Kabila a montré qu’il n’a rien à cirer avec la démocratie
Cependant, il s’est passé tout autre chose au Sud du pays, à Lubumbashi. Dans ce fief de l’opposant et candidat déclaré à la prochaine présidentielle, Moïse Katumbi, le rassemblement de l’opposition a été l’objet d’une répression policière. Les policiers sont accusés d’avoir, en plus de gaz lacrymogènes, fait usage de balles réelles sur les manifestants. En attendant que des enquêtes puissent situer l’ampleur des violences et sans doute les responsabilités, on ne peut que déplorer cette détérioration continue du climat sociopolitique en RDC. C’est triste qu’au jour anniversaire de cette date si symbolique pour le pays, le pouvoir de Kabila n’ait rien trouvé d’autre à faire que de réprimer une manifestation pacifique d’opposants. Ce fait est suffisamment révélateur des desseins lugubres de ceux qui gouvernent actuellement la RDC.

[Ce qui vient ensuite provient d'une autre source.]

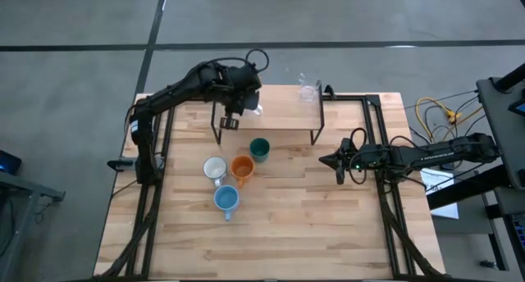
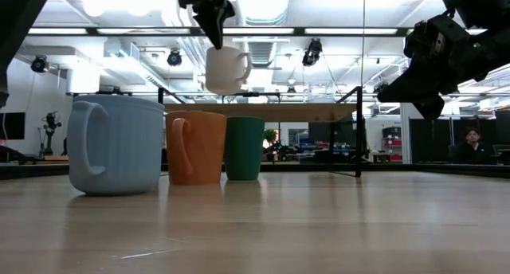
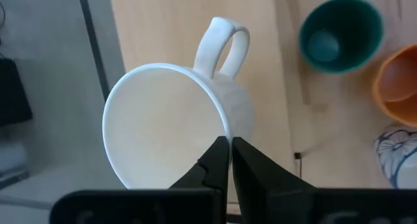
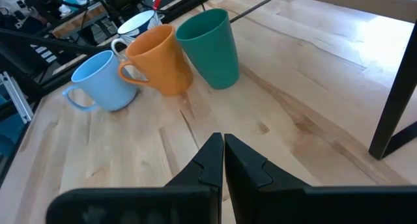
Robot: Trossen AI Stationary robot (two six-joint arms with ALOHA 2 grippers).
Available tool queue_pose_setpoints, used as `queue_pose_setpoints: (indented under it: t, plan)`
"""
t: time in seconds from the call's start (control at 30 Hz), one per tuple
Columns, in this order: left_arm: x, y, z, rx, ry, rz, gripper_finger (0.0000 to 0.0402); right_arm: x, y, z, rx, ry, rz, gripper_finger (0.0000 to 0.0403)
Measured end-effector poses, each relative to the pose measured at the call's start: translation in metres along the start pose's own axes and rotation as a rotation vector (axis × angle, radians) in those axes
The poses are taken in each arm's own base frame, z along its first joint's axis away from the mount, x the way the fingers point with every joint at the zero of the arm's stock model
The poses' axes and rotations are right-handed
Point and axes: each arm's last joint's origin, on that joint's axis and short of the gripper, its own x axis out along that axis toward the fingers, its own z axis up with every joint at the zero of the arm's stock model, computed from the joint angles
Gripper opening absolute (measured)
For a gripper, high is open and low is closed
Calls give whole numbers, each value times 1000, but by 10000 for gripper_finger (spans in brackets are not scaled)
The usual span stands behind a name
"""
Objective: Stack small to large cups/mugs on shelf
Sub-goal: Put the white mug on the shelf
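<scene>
My left gripper [image 1: 233, 111] is over the shelf's [image 1: 271, 118] left end, shut on a plain white mug [image 2: 225, 69] held in the air above the shelf top [image 2: 319, 111]. The clear glass [image 1: 308, 90] stands on the shelf's far right corner. On the table in front of the shelf stand the dark green cup [image 1: 259, 149], the orange mug [image 1: 242, 167], the dark-patterned white mug [image 1: 215, 169] and the light blue mug [image 1: 226, 199]. My right gripper [image 1: 338, 161] hovers shut, right of the cups [image 4: 221, 149]. My left gripper [image 3: 229, 142] pinches the white mug's rim [image 3: 225, 125] on the side away from the handle [image 3: 221, 45], one finger inside the mug and one outside. The fingers come from above, pointing down. The mug hangs below them, mouth up, lifted clear of the shelf.
The shelf's black legs [image 4: 391, 113] stand on the table between my right gripper and the far edge. The four cups cluster close together [image 4: 159, 61]. Bare table lies toward the near edge [image 1: 312, 233]. Cables lie beyond the table's right side [image 1: 435, 114]. A person sits in the room behind [image 2: 473, 138].
</scene>
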Motion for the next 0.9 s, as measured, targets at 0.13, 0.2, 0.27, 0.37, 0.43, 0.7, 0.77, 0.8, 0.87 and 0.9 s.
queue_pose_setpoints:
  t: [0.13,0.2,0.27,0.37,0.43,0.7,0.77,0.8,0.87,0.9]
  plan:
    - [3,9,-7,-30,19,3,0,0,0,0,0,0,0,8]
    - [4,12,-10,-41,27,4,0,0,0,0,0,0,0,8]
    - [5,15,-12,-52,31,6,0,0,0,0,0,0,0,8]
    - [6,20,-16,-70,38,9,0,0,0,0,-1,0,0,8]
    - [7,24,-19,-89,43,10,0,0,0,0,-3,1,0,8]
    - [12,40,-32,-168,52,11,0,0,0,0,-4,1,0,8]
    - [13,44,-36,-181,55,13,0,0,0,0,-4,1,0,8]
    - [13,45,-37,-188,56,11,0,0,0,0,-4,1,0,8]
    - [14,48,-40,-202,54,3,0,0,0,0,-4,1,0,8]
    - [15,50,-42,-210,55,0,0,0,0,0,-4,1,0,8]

Désireux d’imposer leur troisième mandat présidentiel, les tenants du régime veulent par tous les moyens, réduire l’opposition au silence. C’est tout de même déplorable que Kabila en soit arrivé là. Lorsqu’il succédait à son père, nombreux sont ceux qui avaient placé leur espoir en ce jeune officier taiseux, en se disant qu’il allait améliorer la gouvernance de son pays. Que de déceptions ! Mais, pouvait-on vraiment attendre grand-chose de Kabila ? A y regarder de près, c’était illusoire de placer de tels espoirs en Kabila fils qui a hérité du pouvoir par les liens du sang. Du reste, on sait comment, pour avoir son 2e mandat, il a fait des pieds et des mains pour ramener la présidentielle à un tour unique, certainement pour ne pas prendre le risque d’être battu par l’opposition. Pour tout dire, Joseph Kabila a montré qu’il n’a rien à cirer avec la démocratie. Il se sera montré pire que Mobutu. L’ancien dictateur a, certes, sous la pression, eu le mérite d’avoir ouvert le Zaïre au multipartisme. Malgré les levées de boucliers répétées contre sa volonté de se maintenir au pouvoir, Joseph Kabila s’est, pour sa part, jusque-là enfermé dans un entêtement bovin. Usant de subterfuges, il n’a encore fait aucune concession majeure au profit de la démocratisation effective de son pays.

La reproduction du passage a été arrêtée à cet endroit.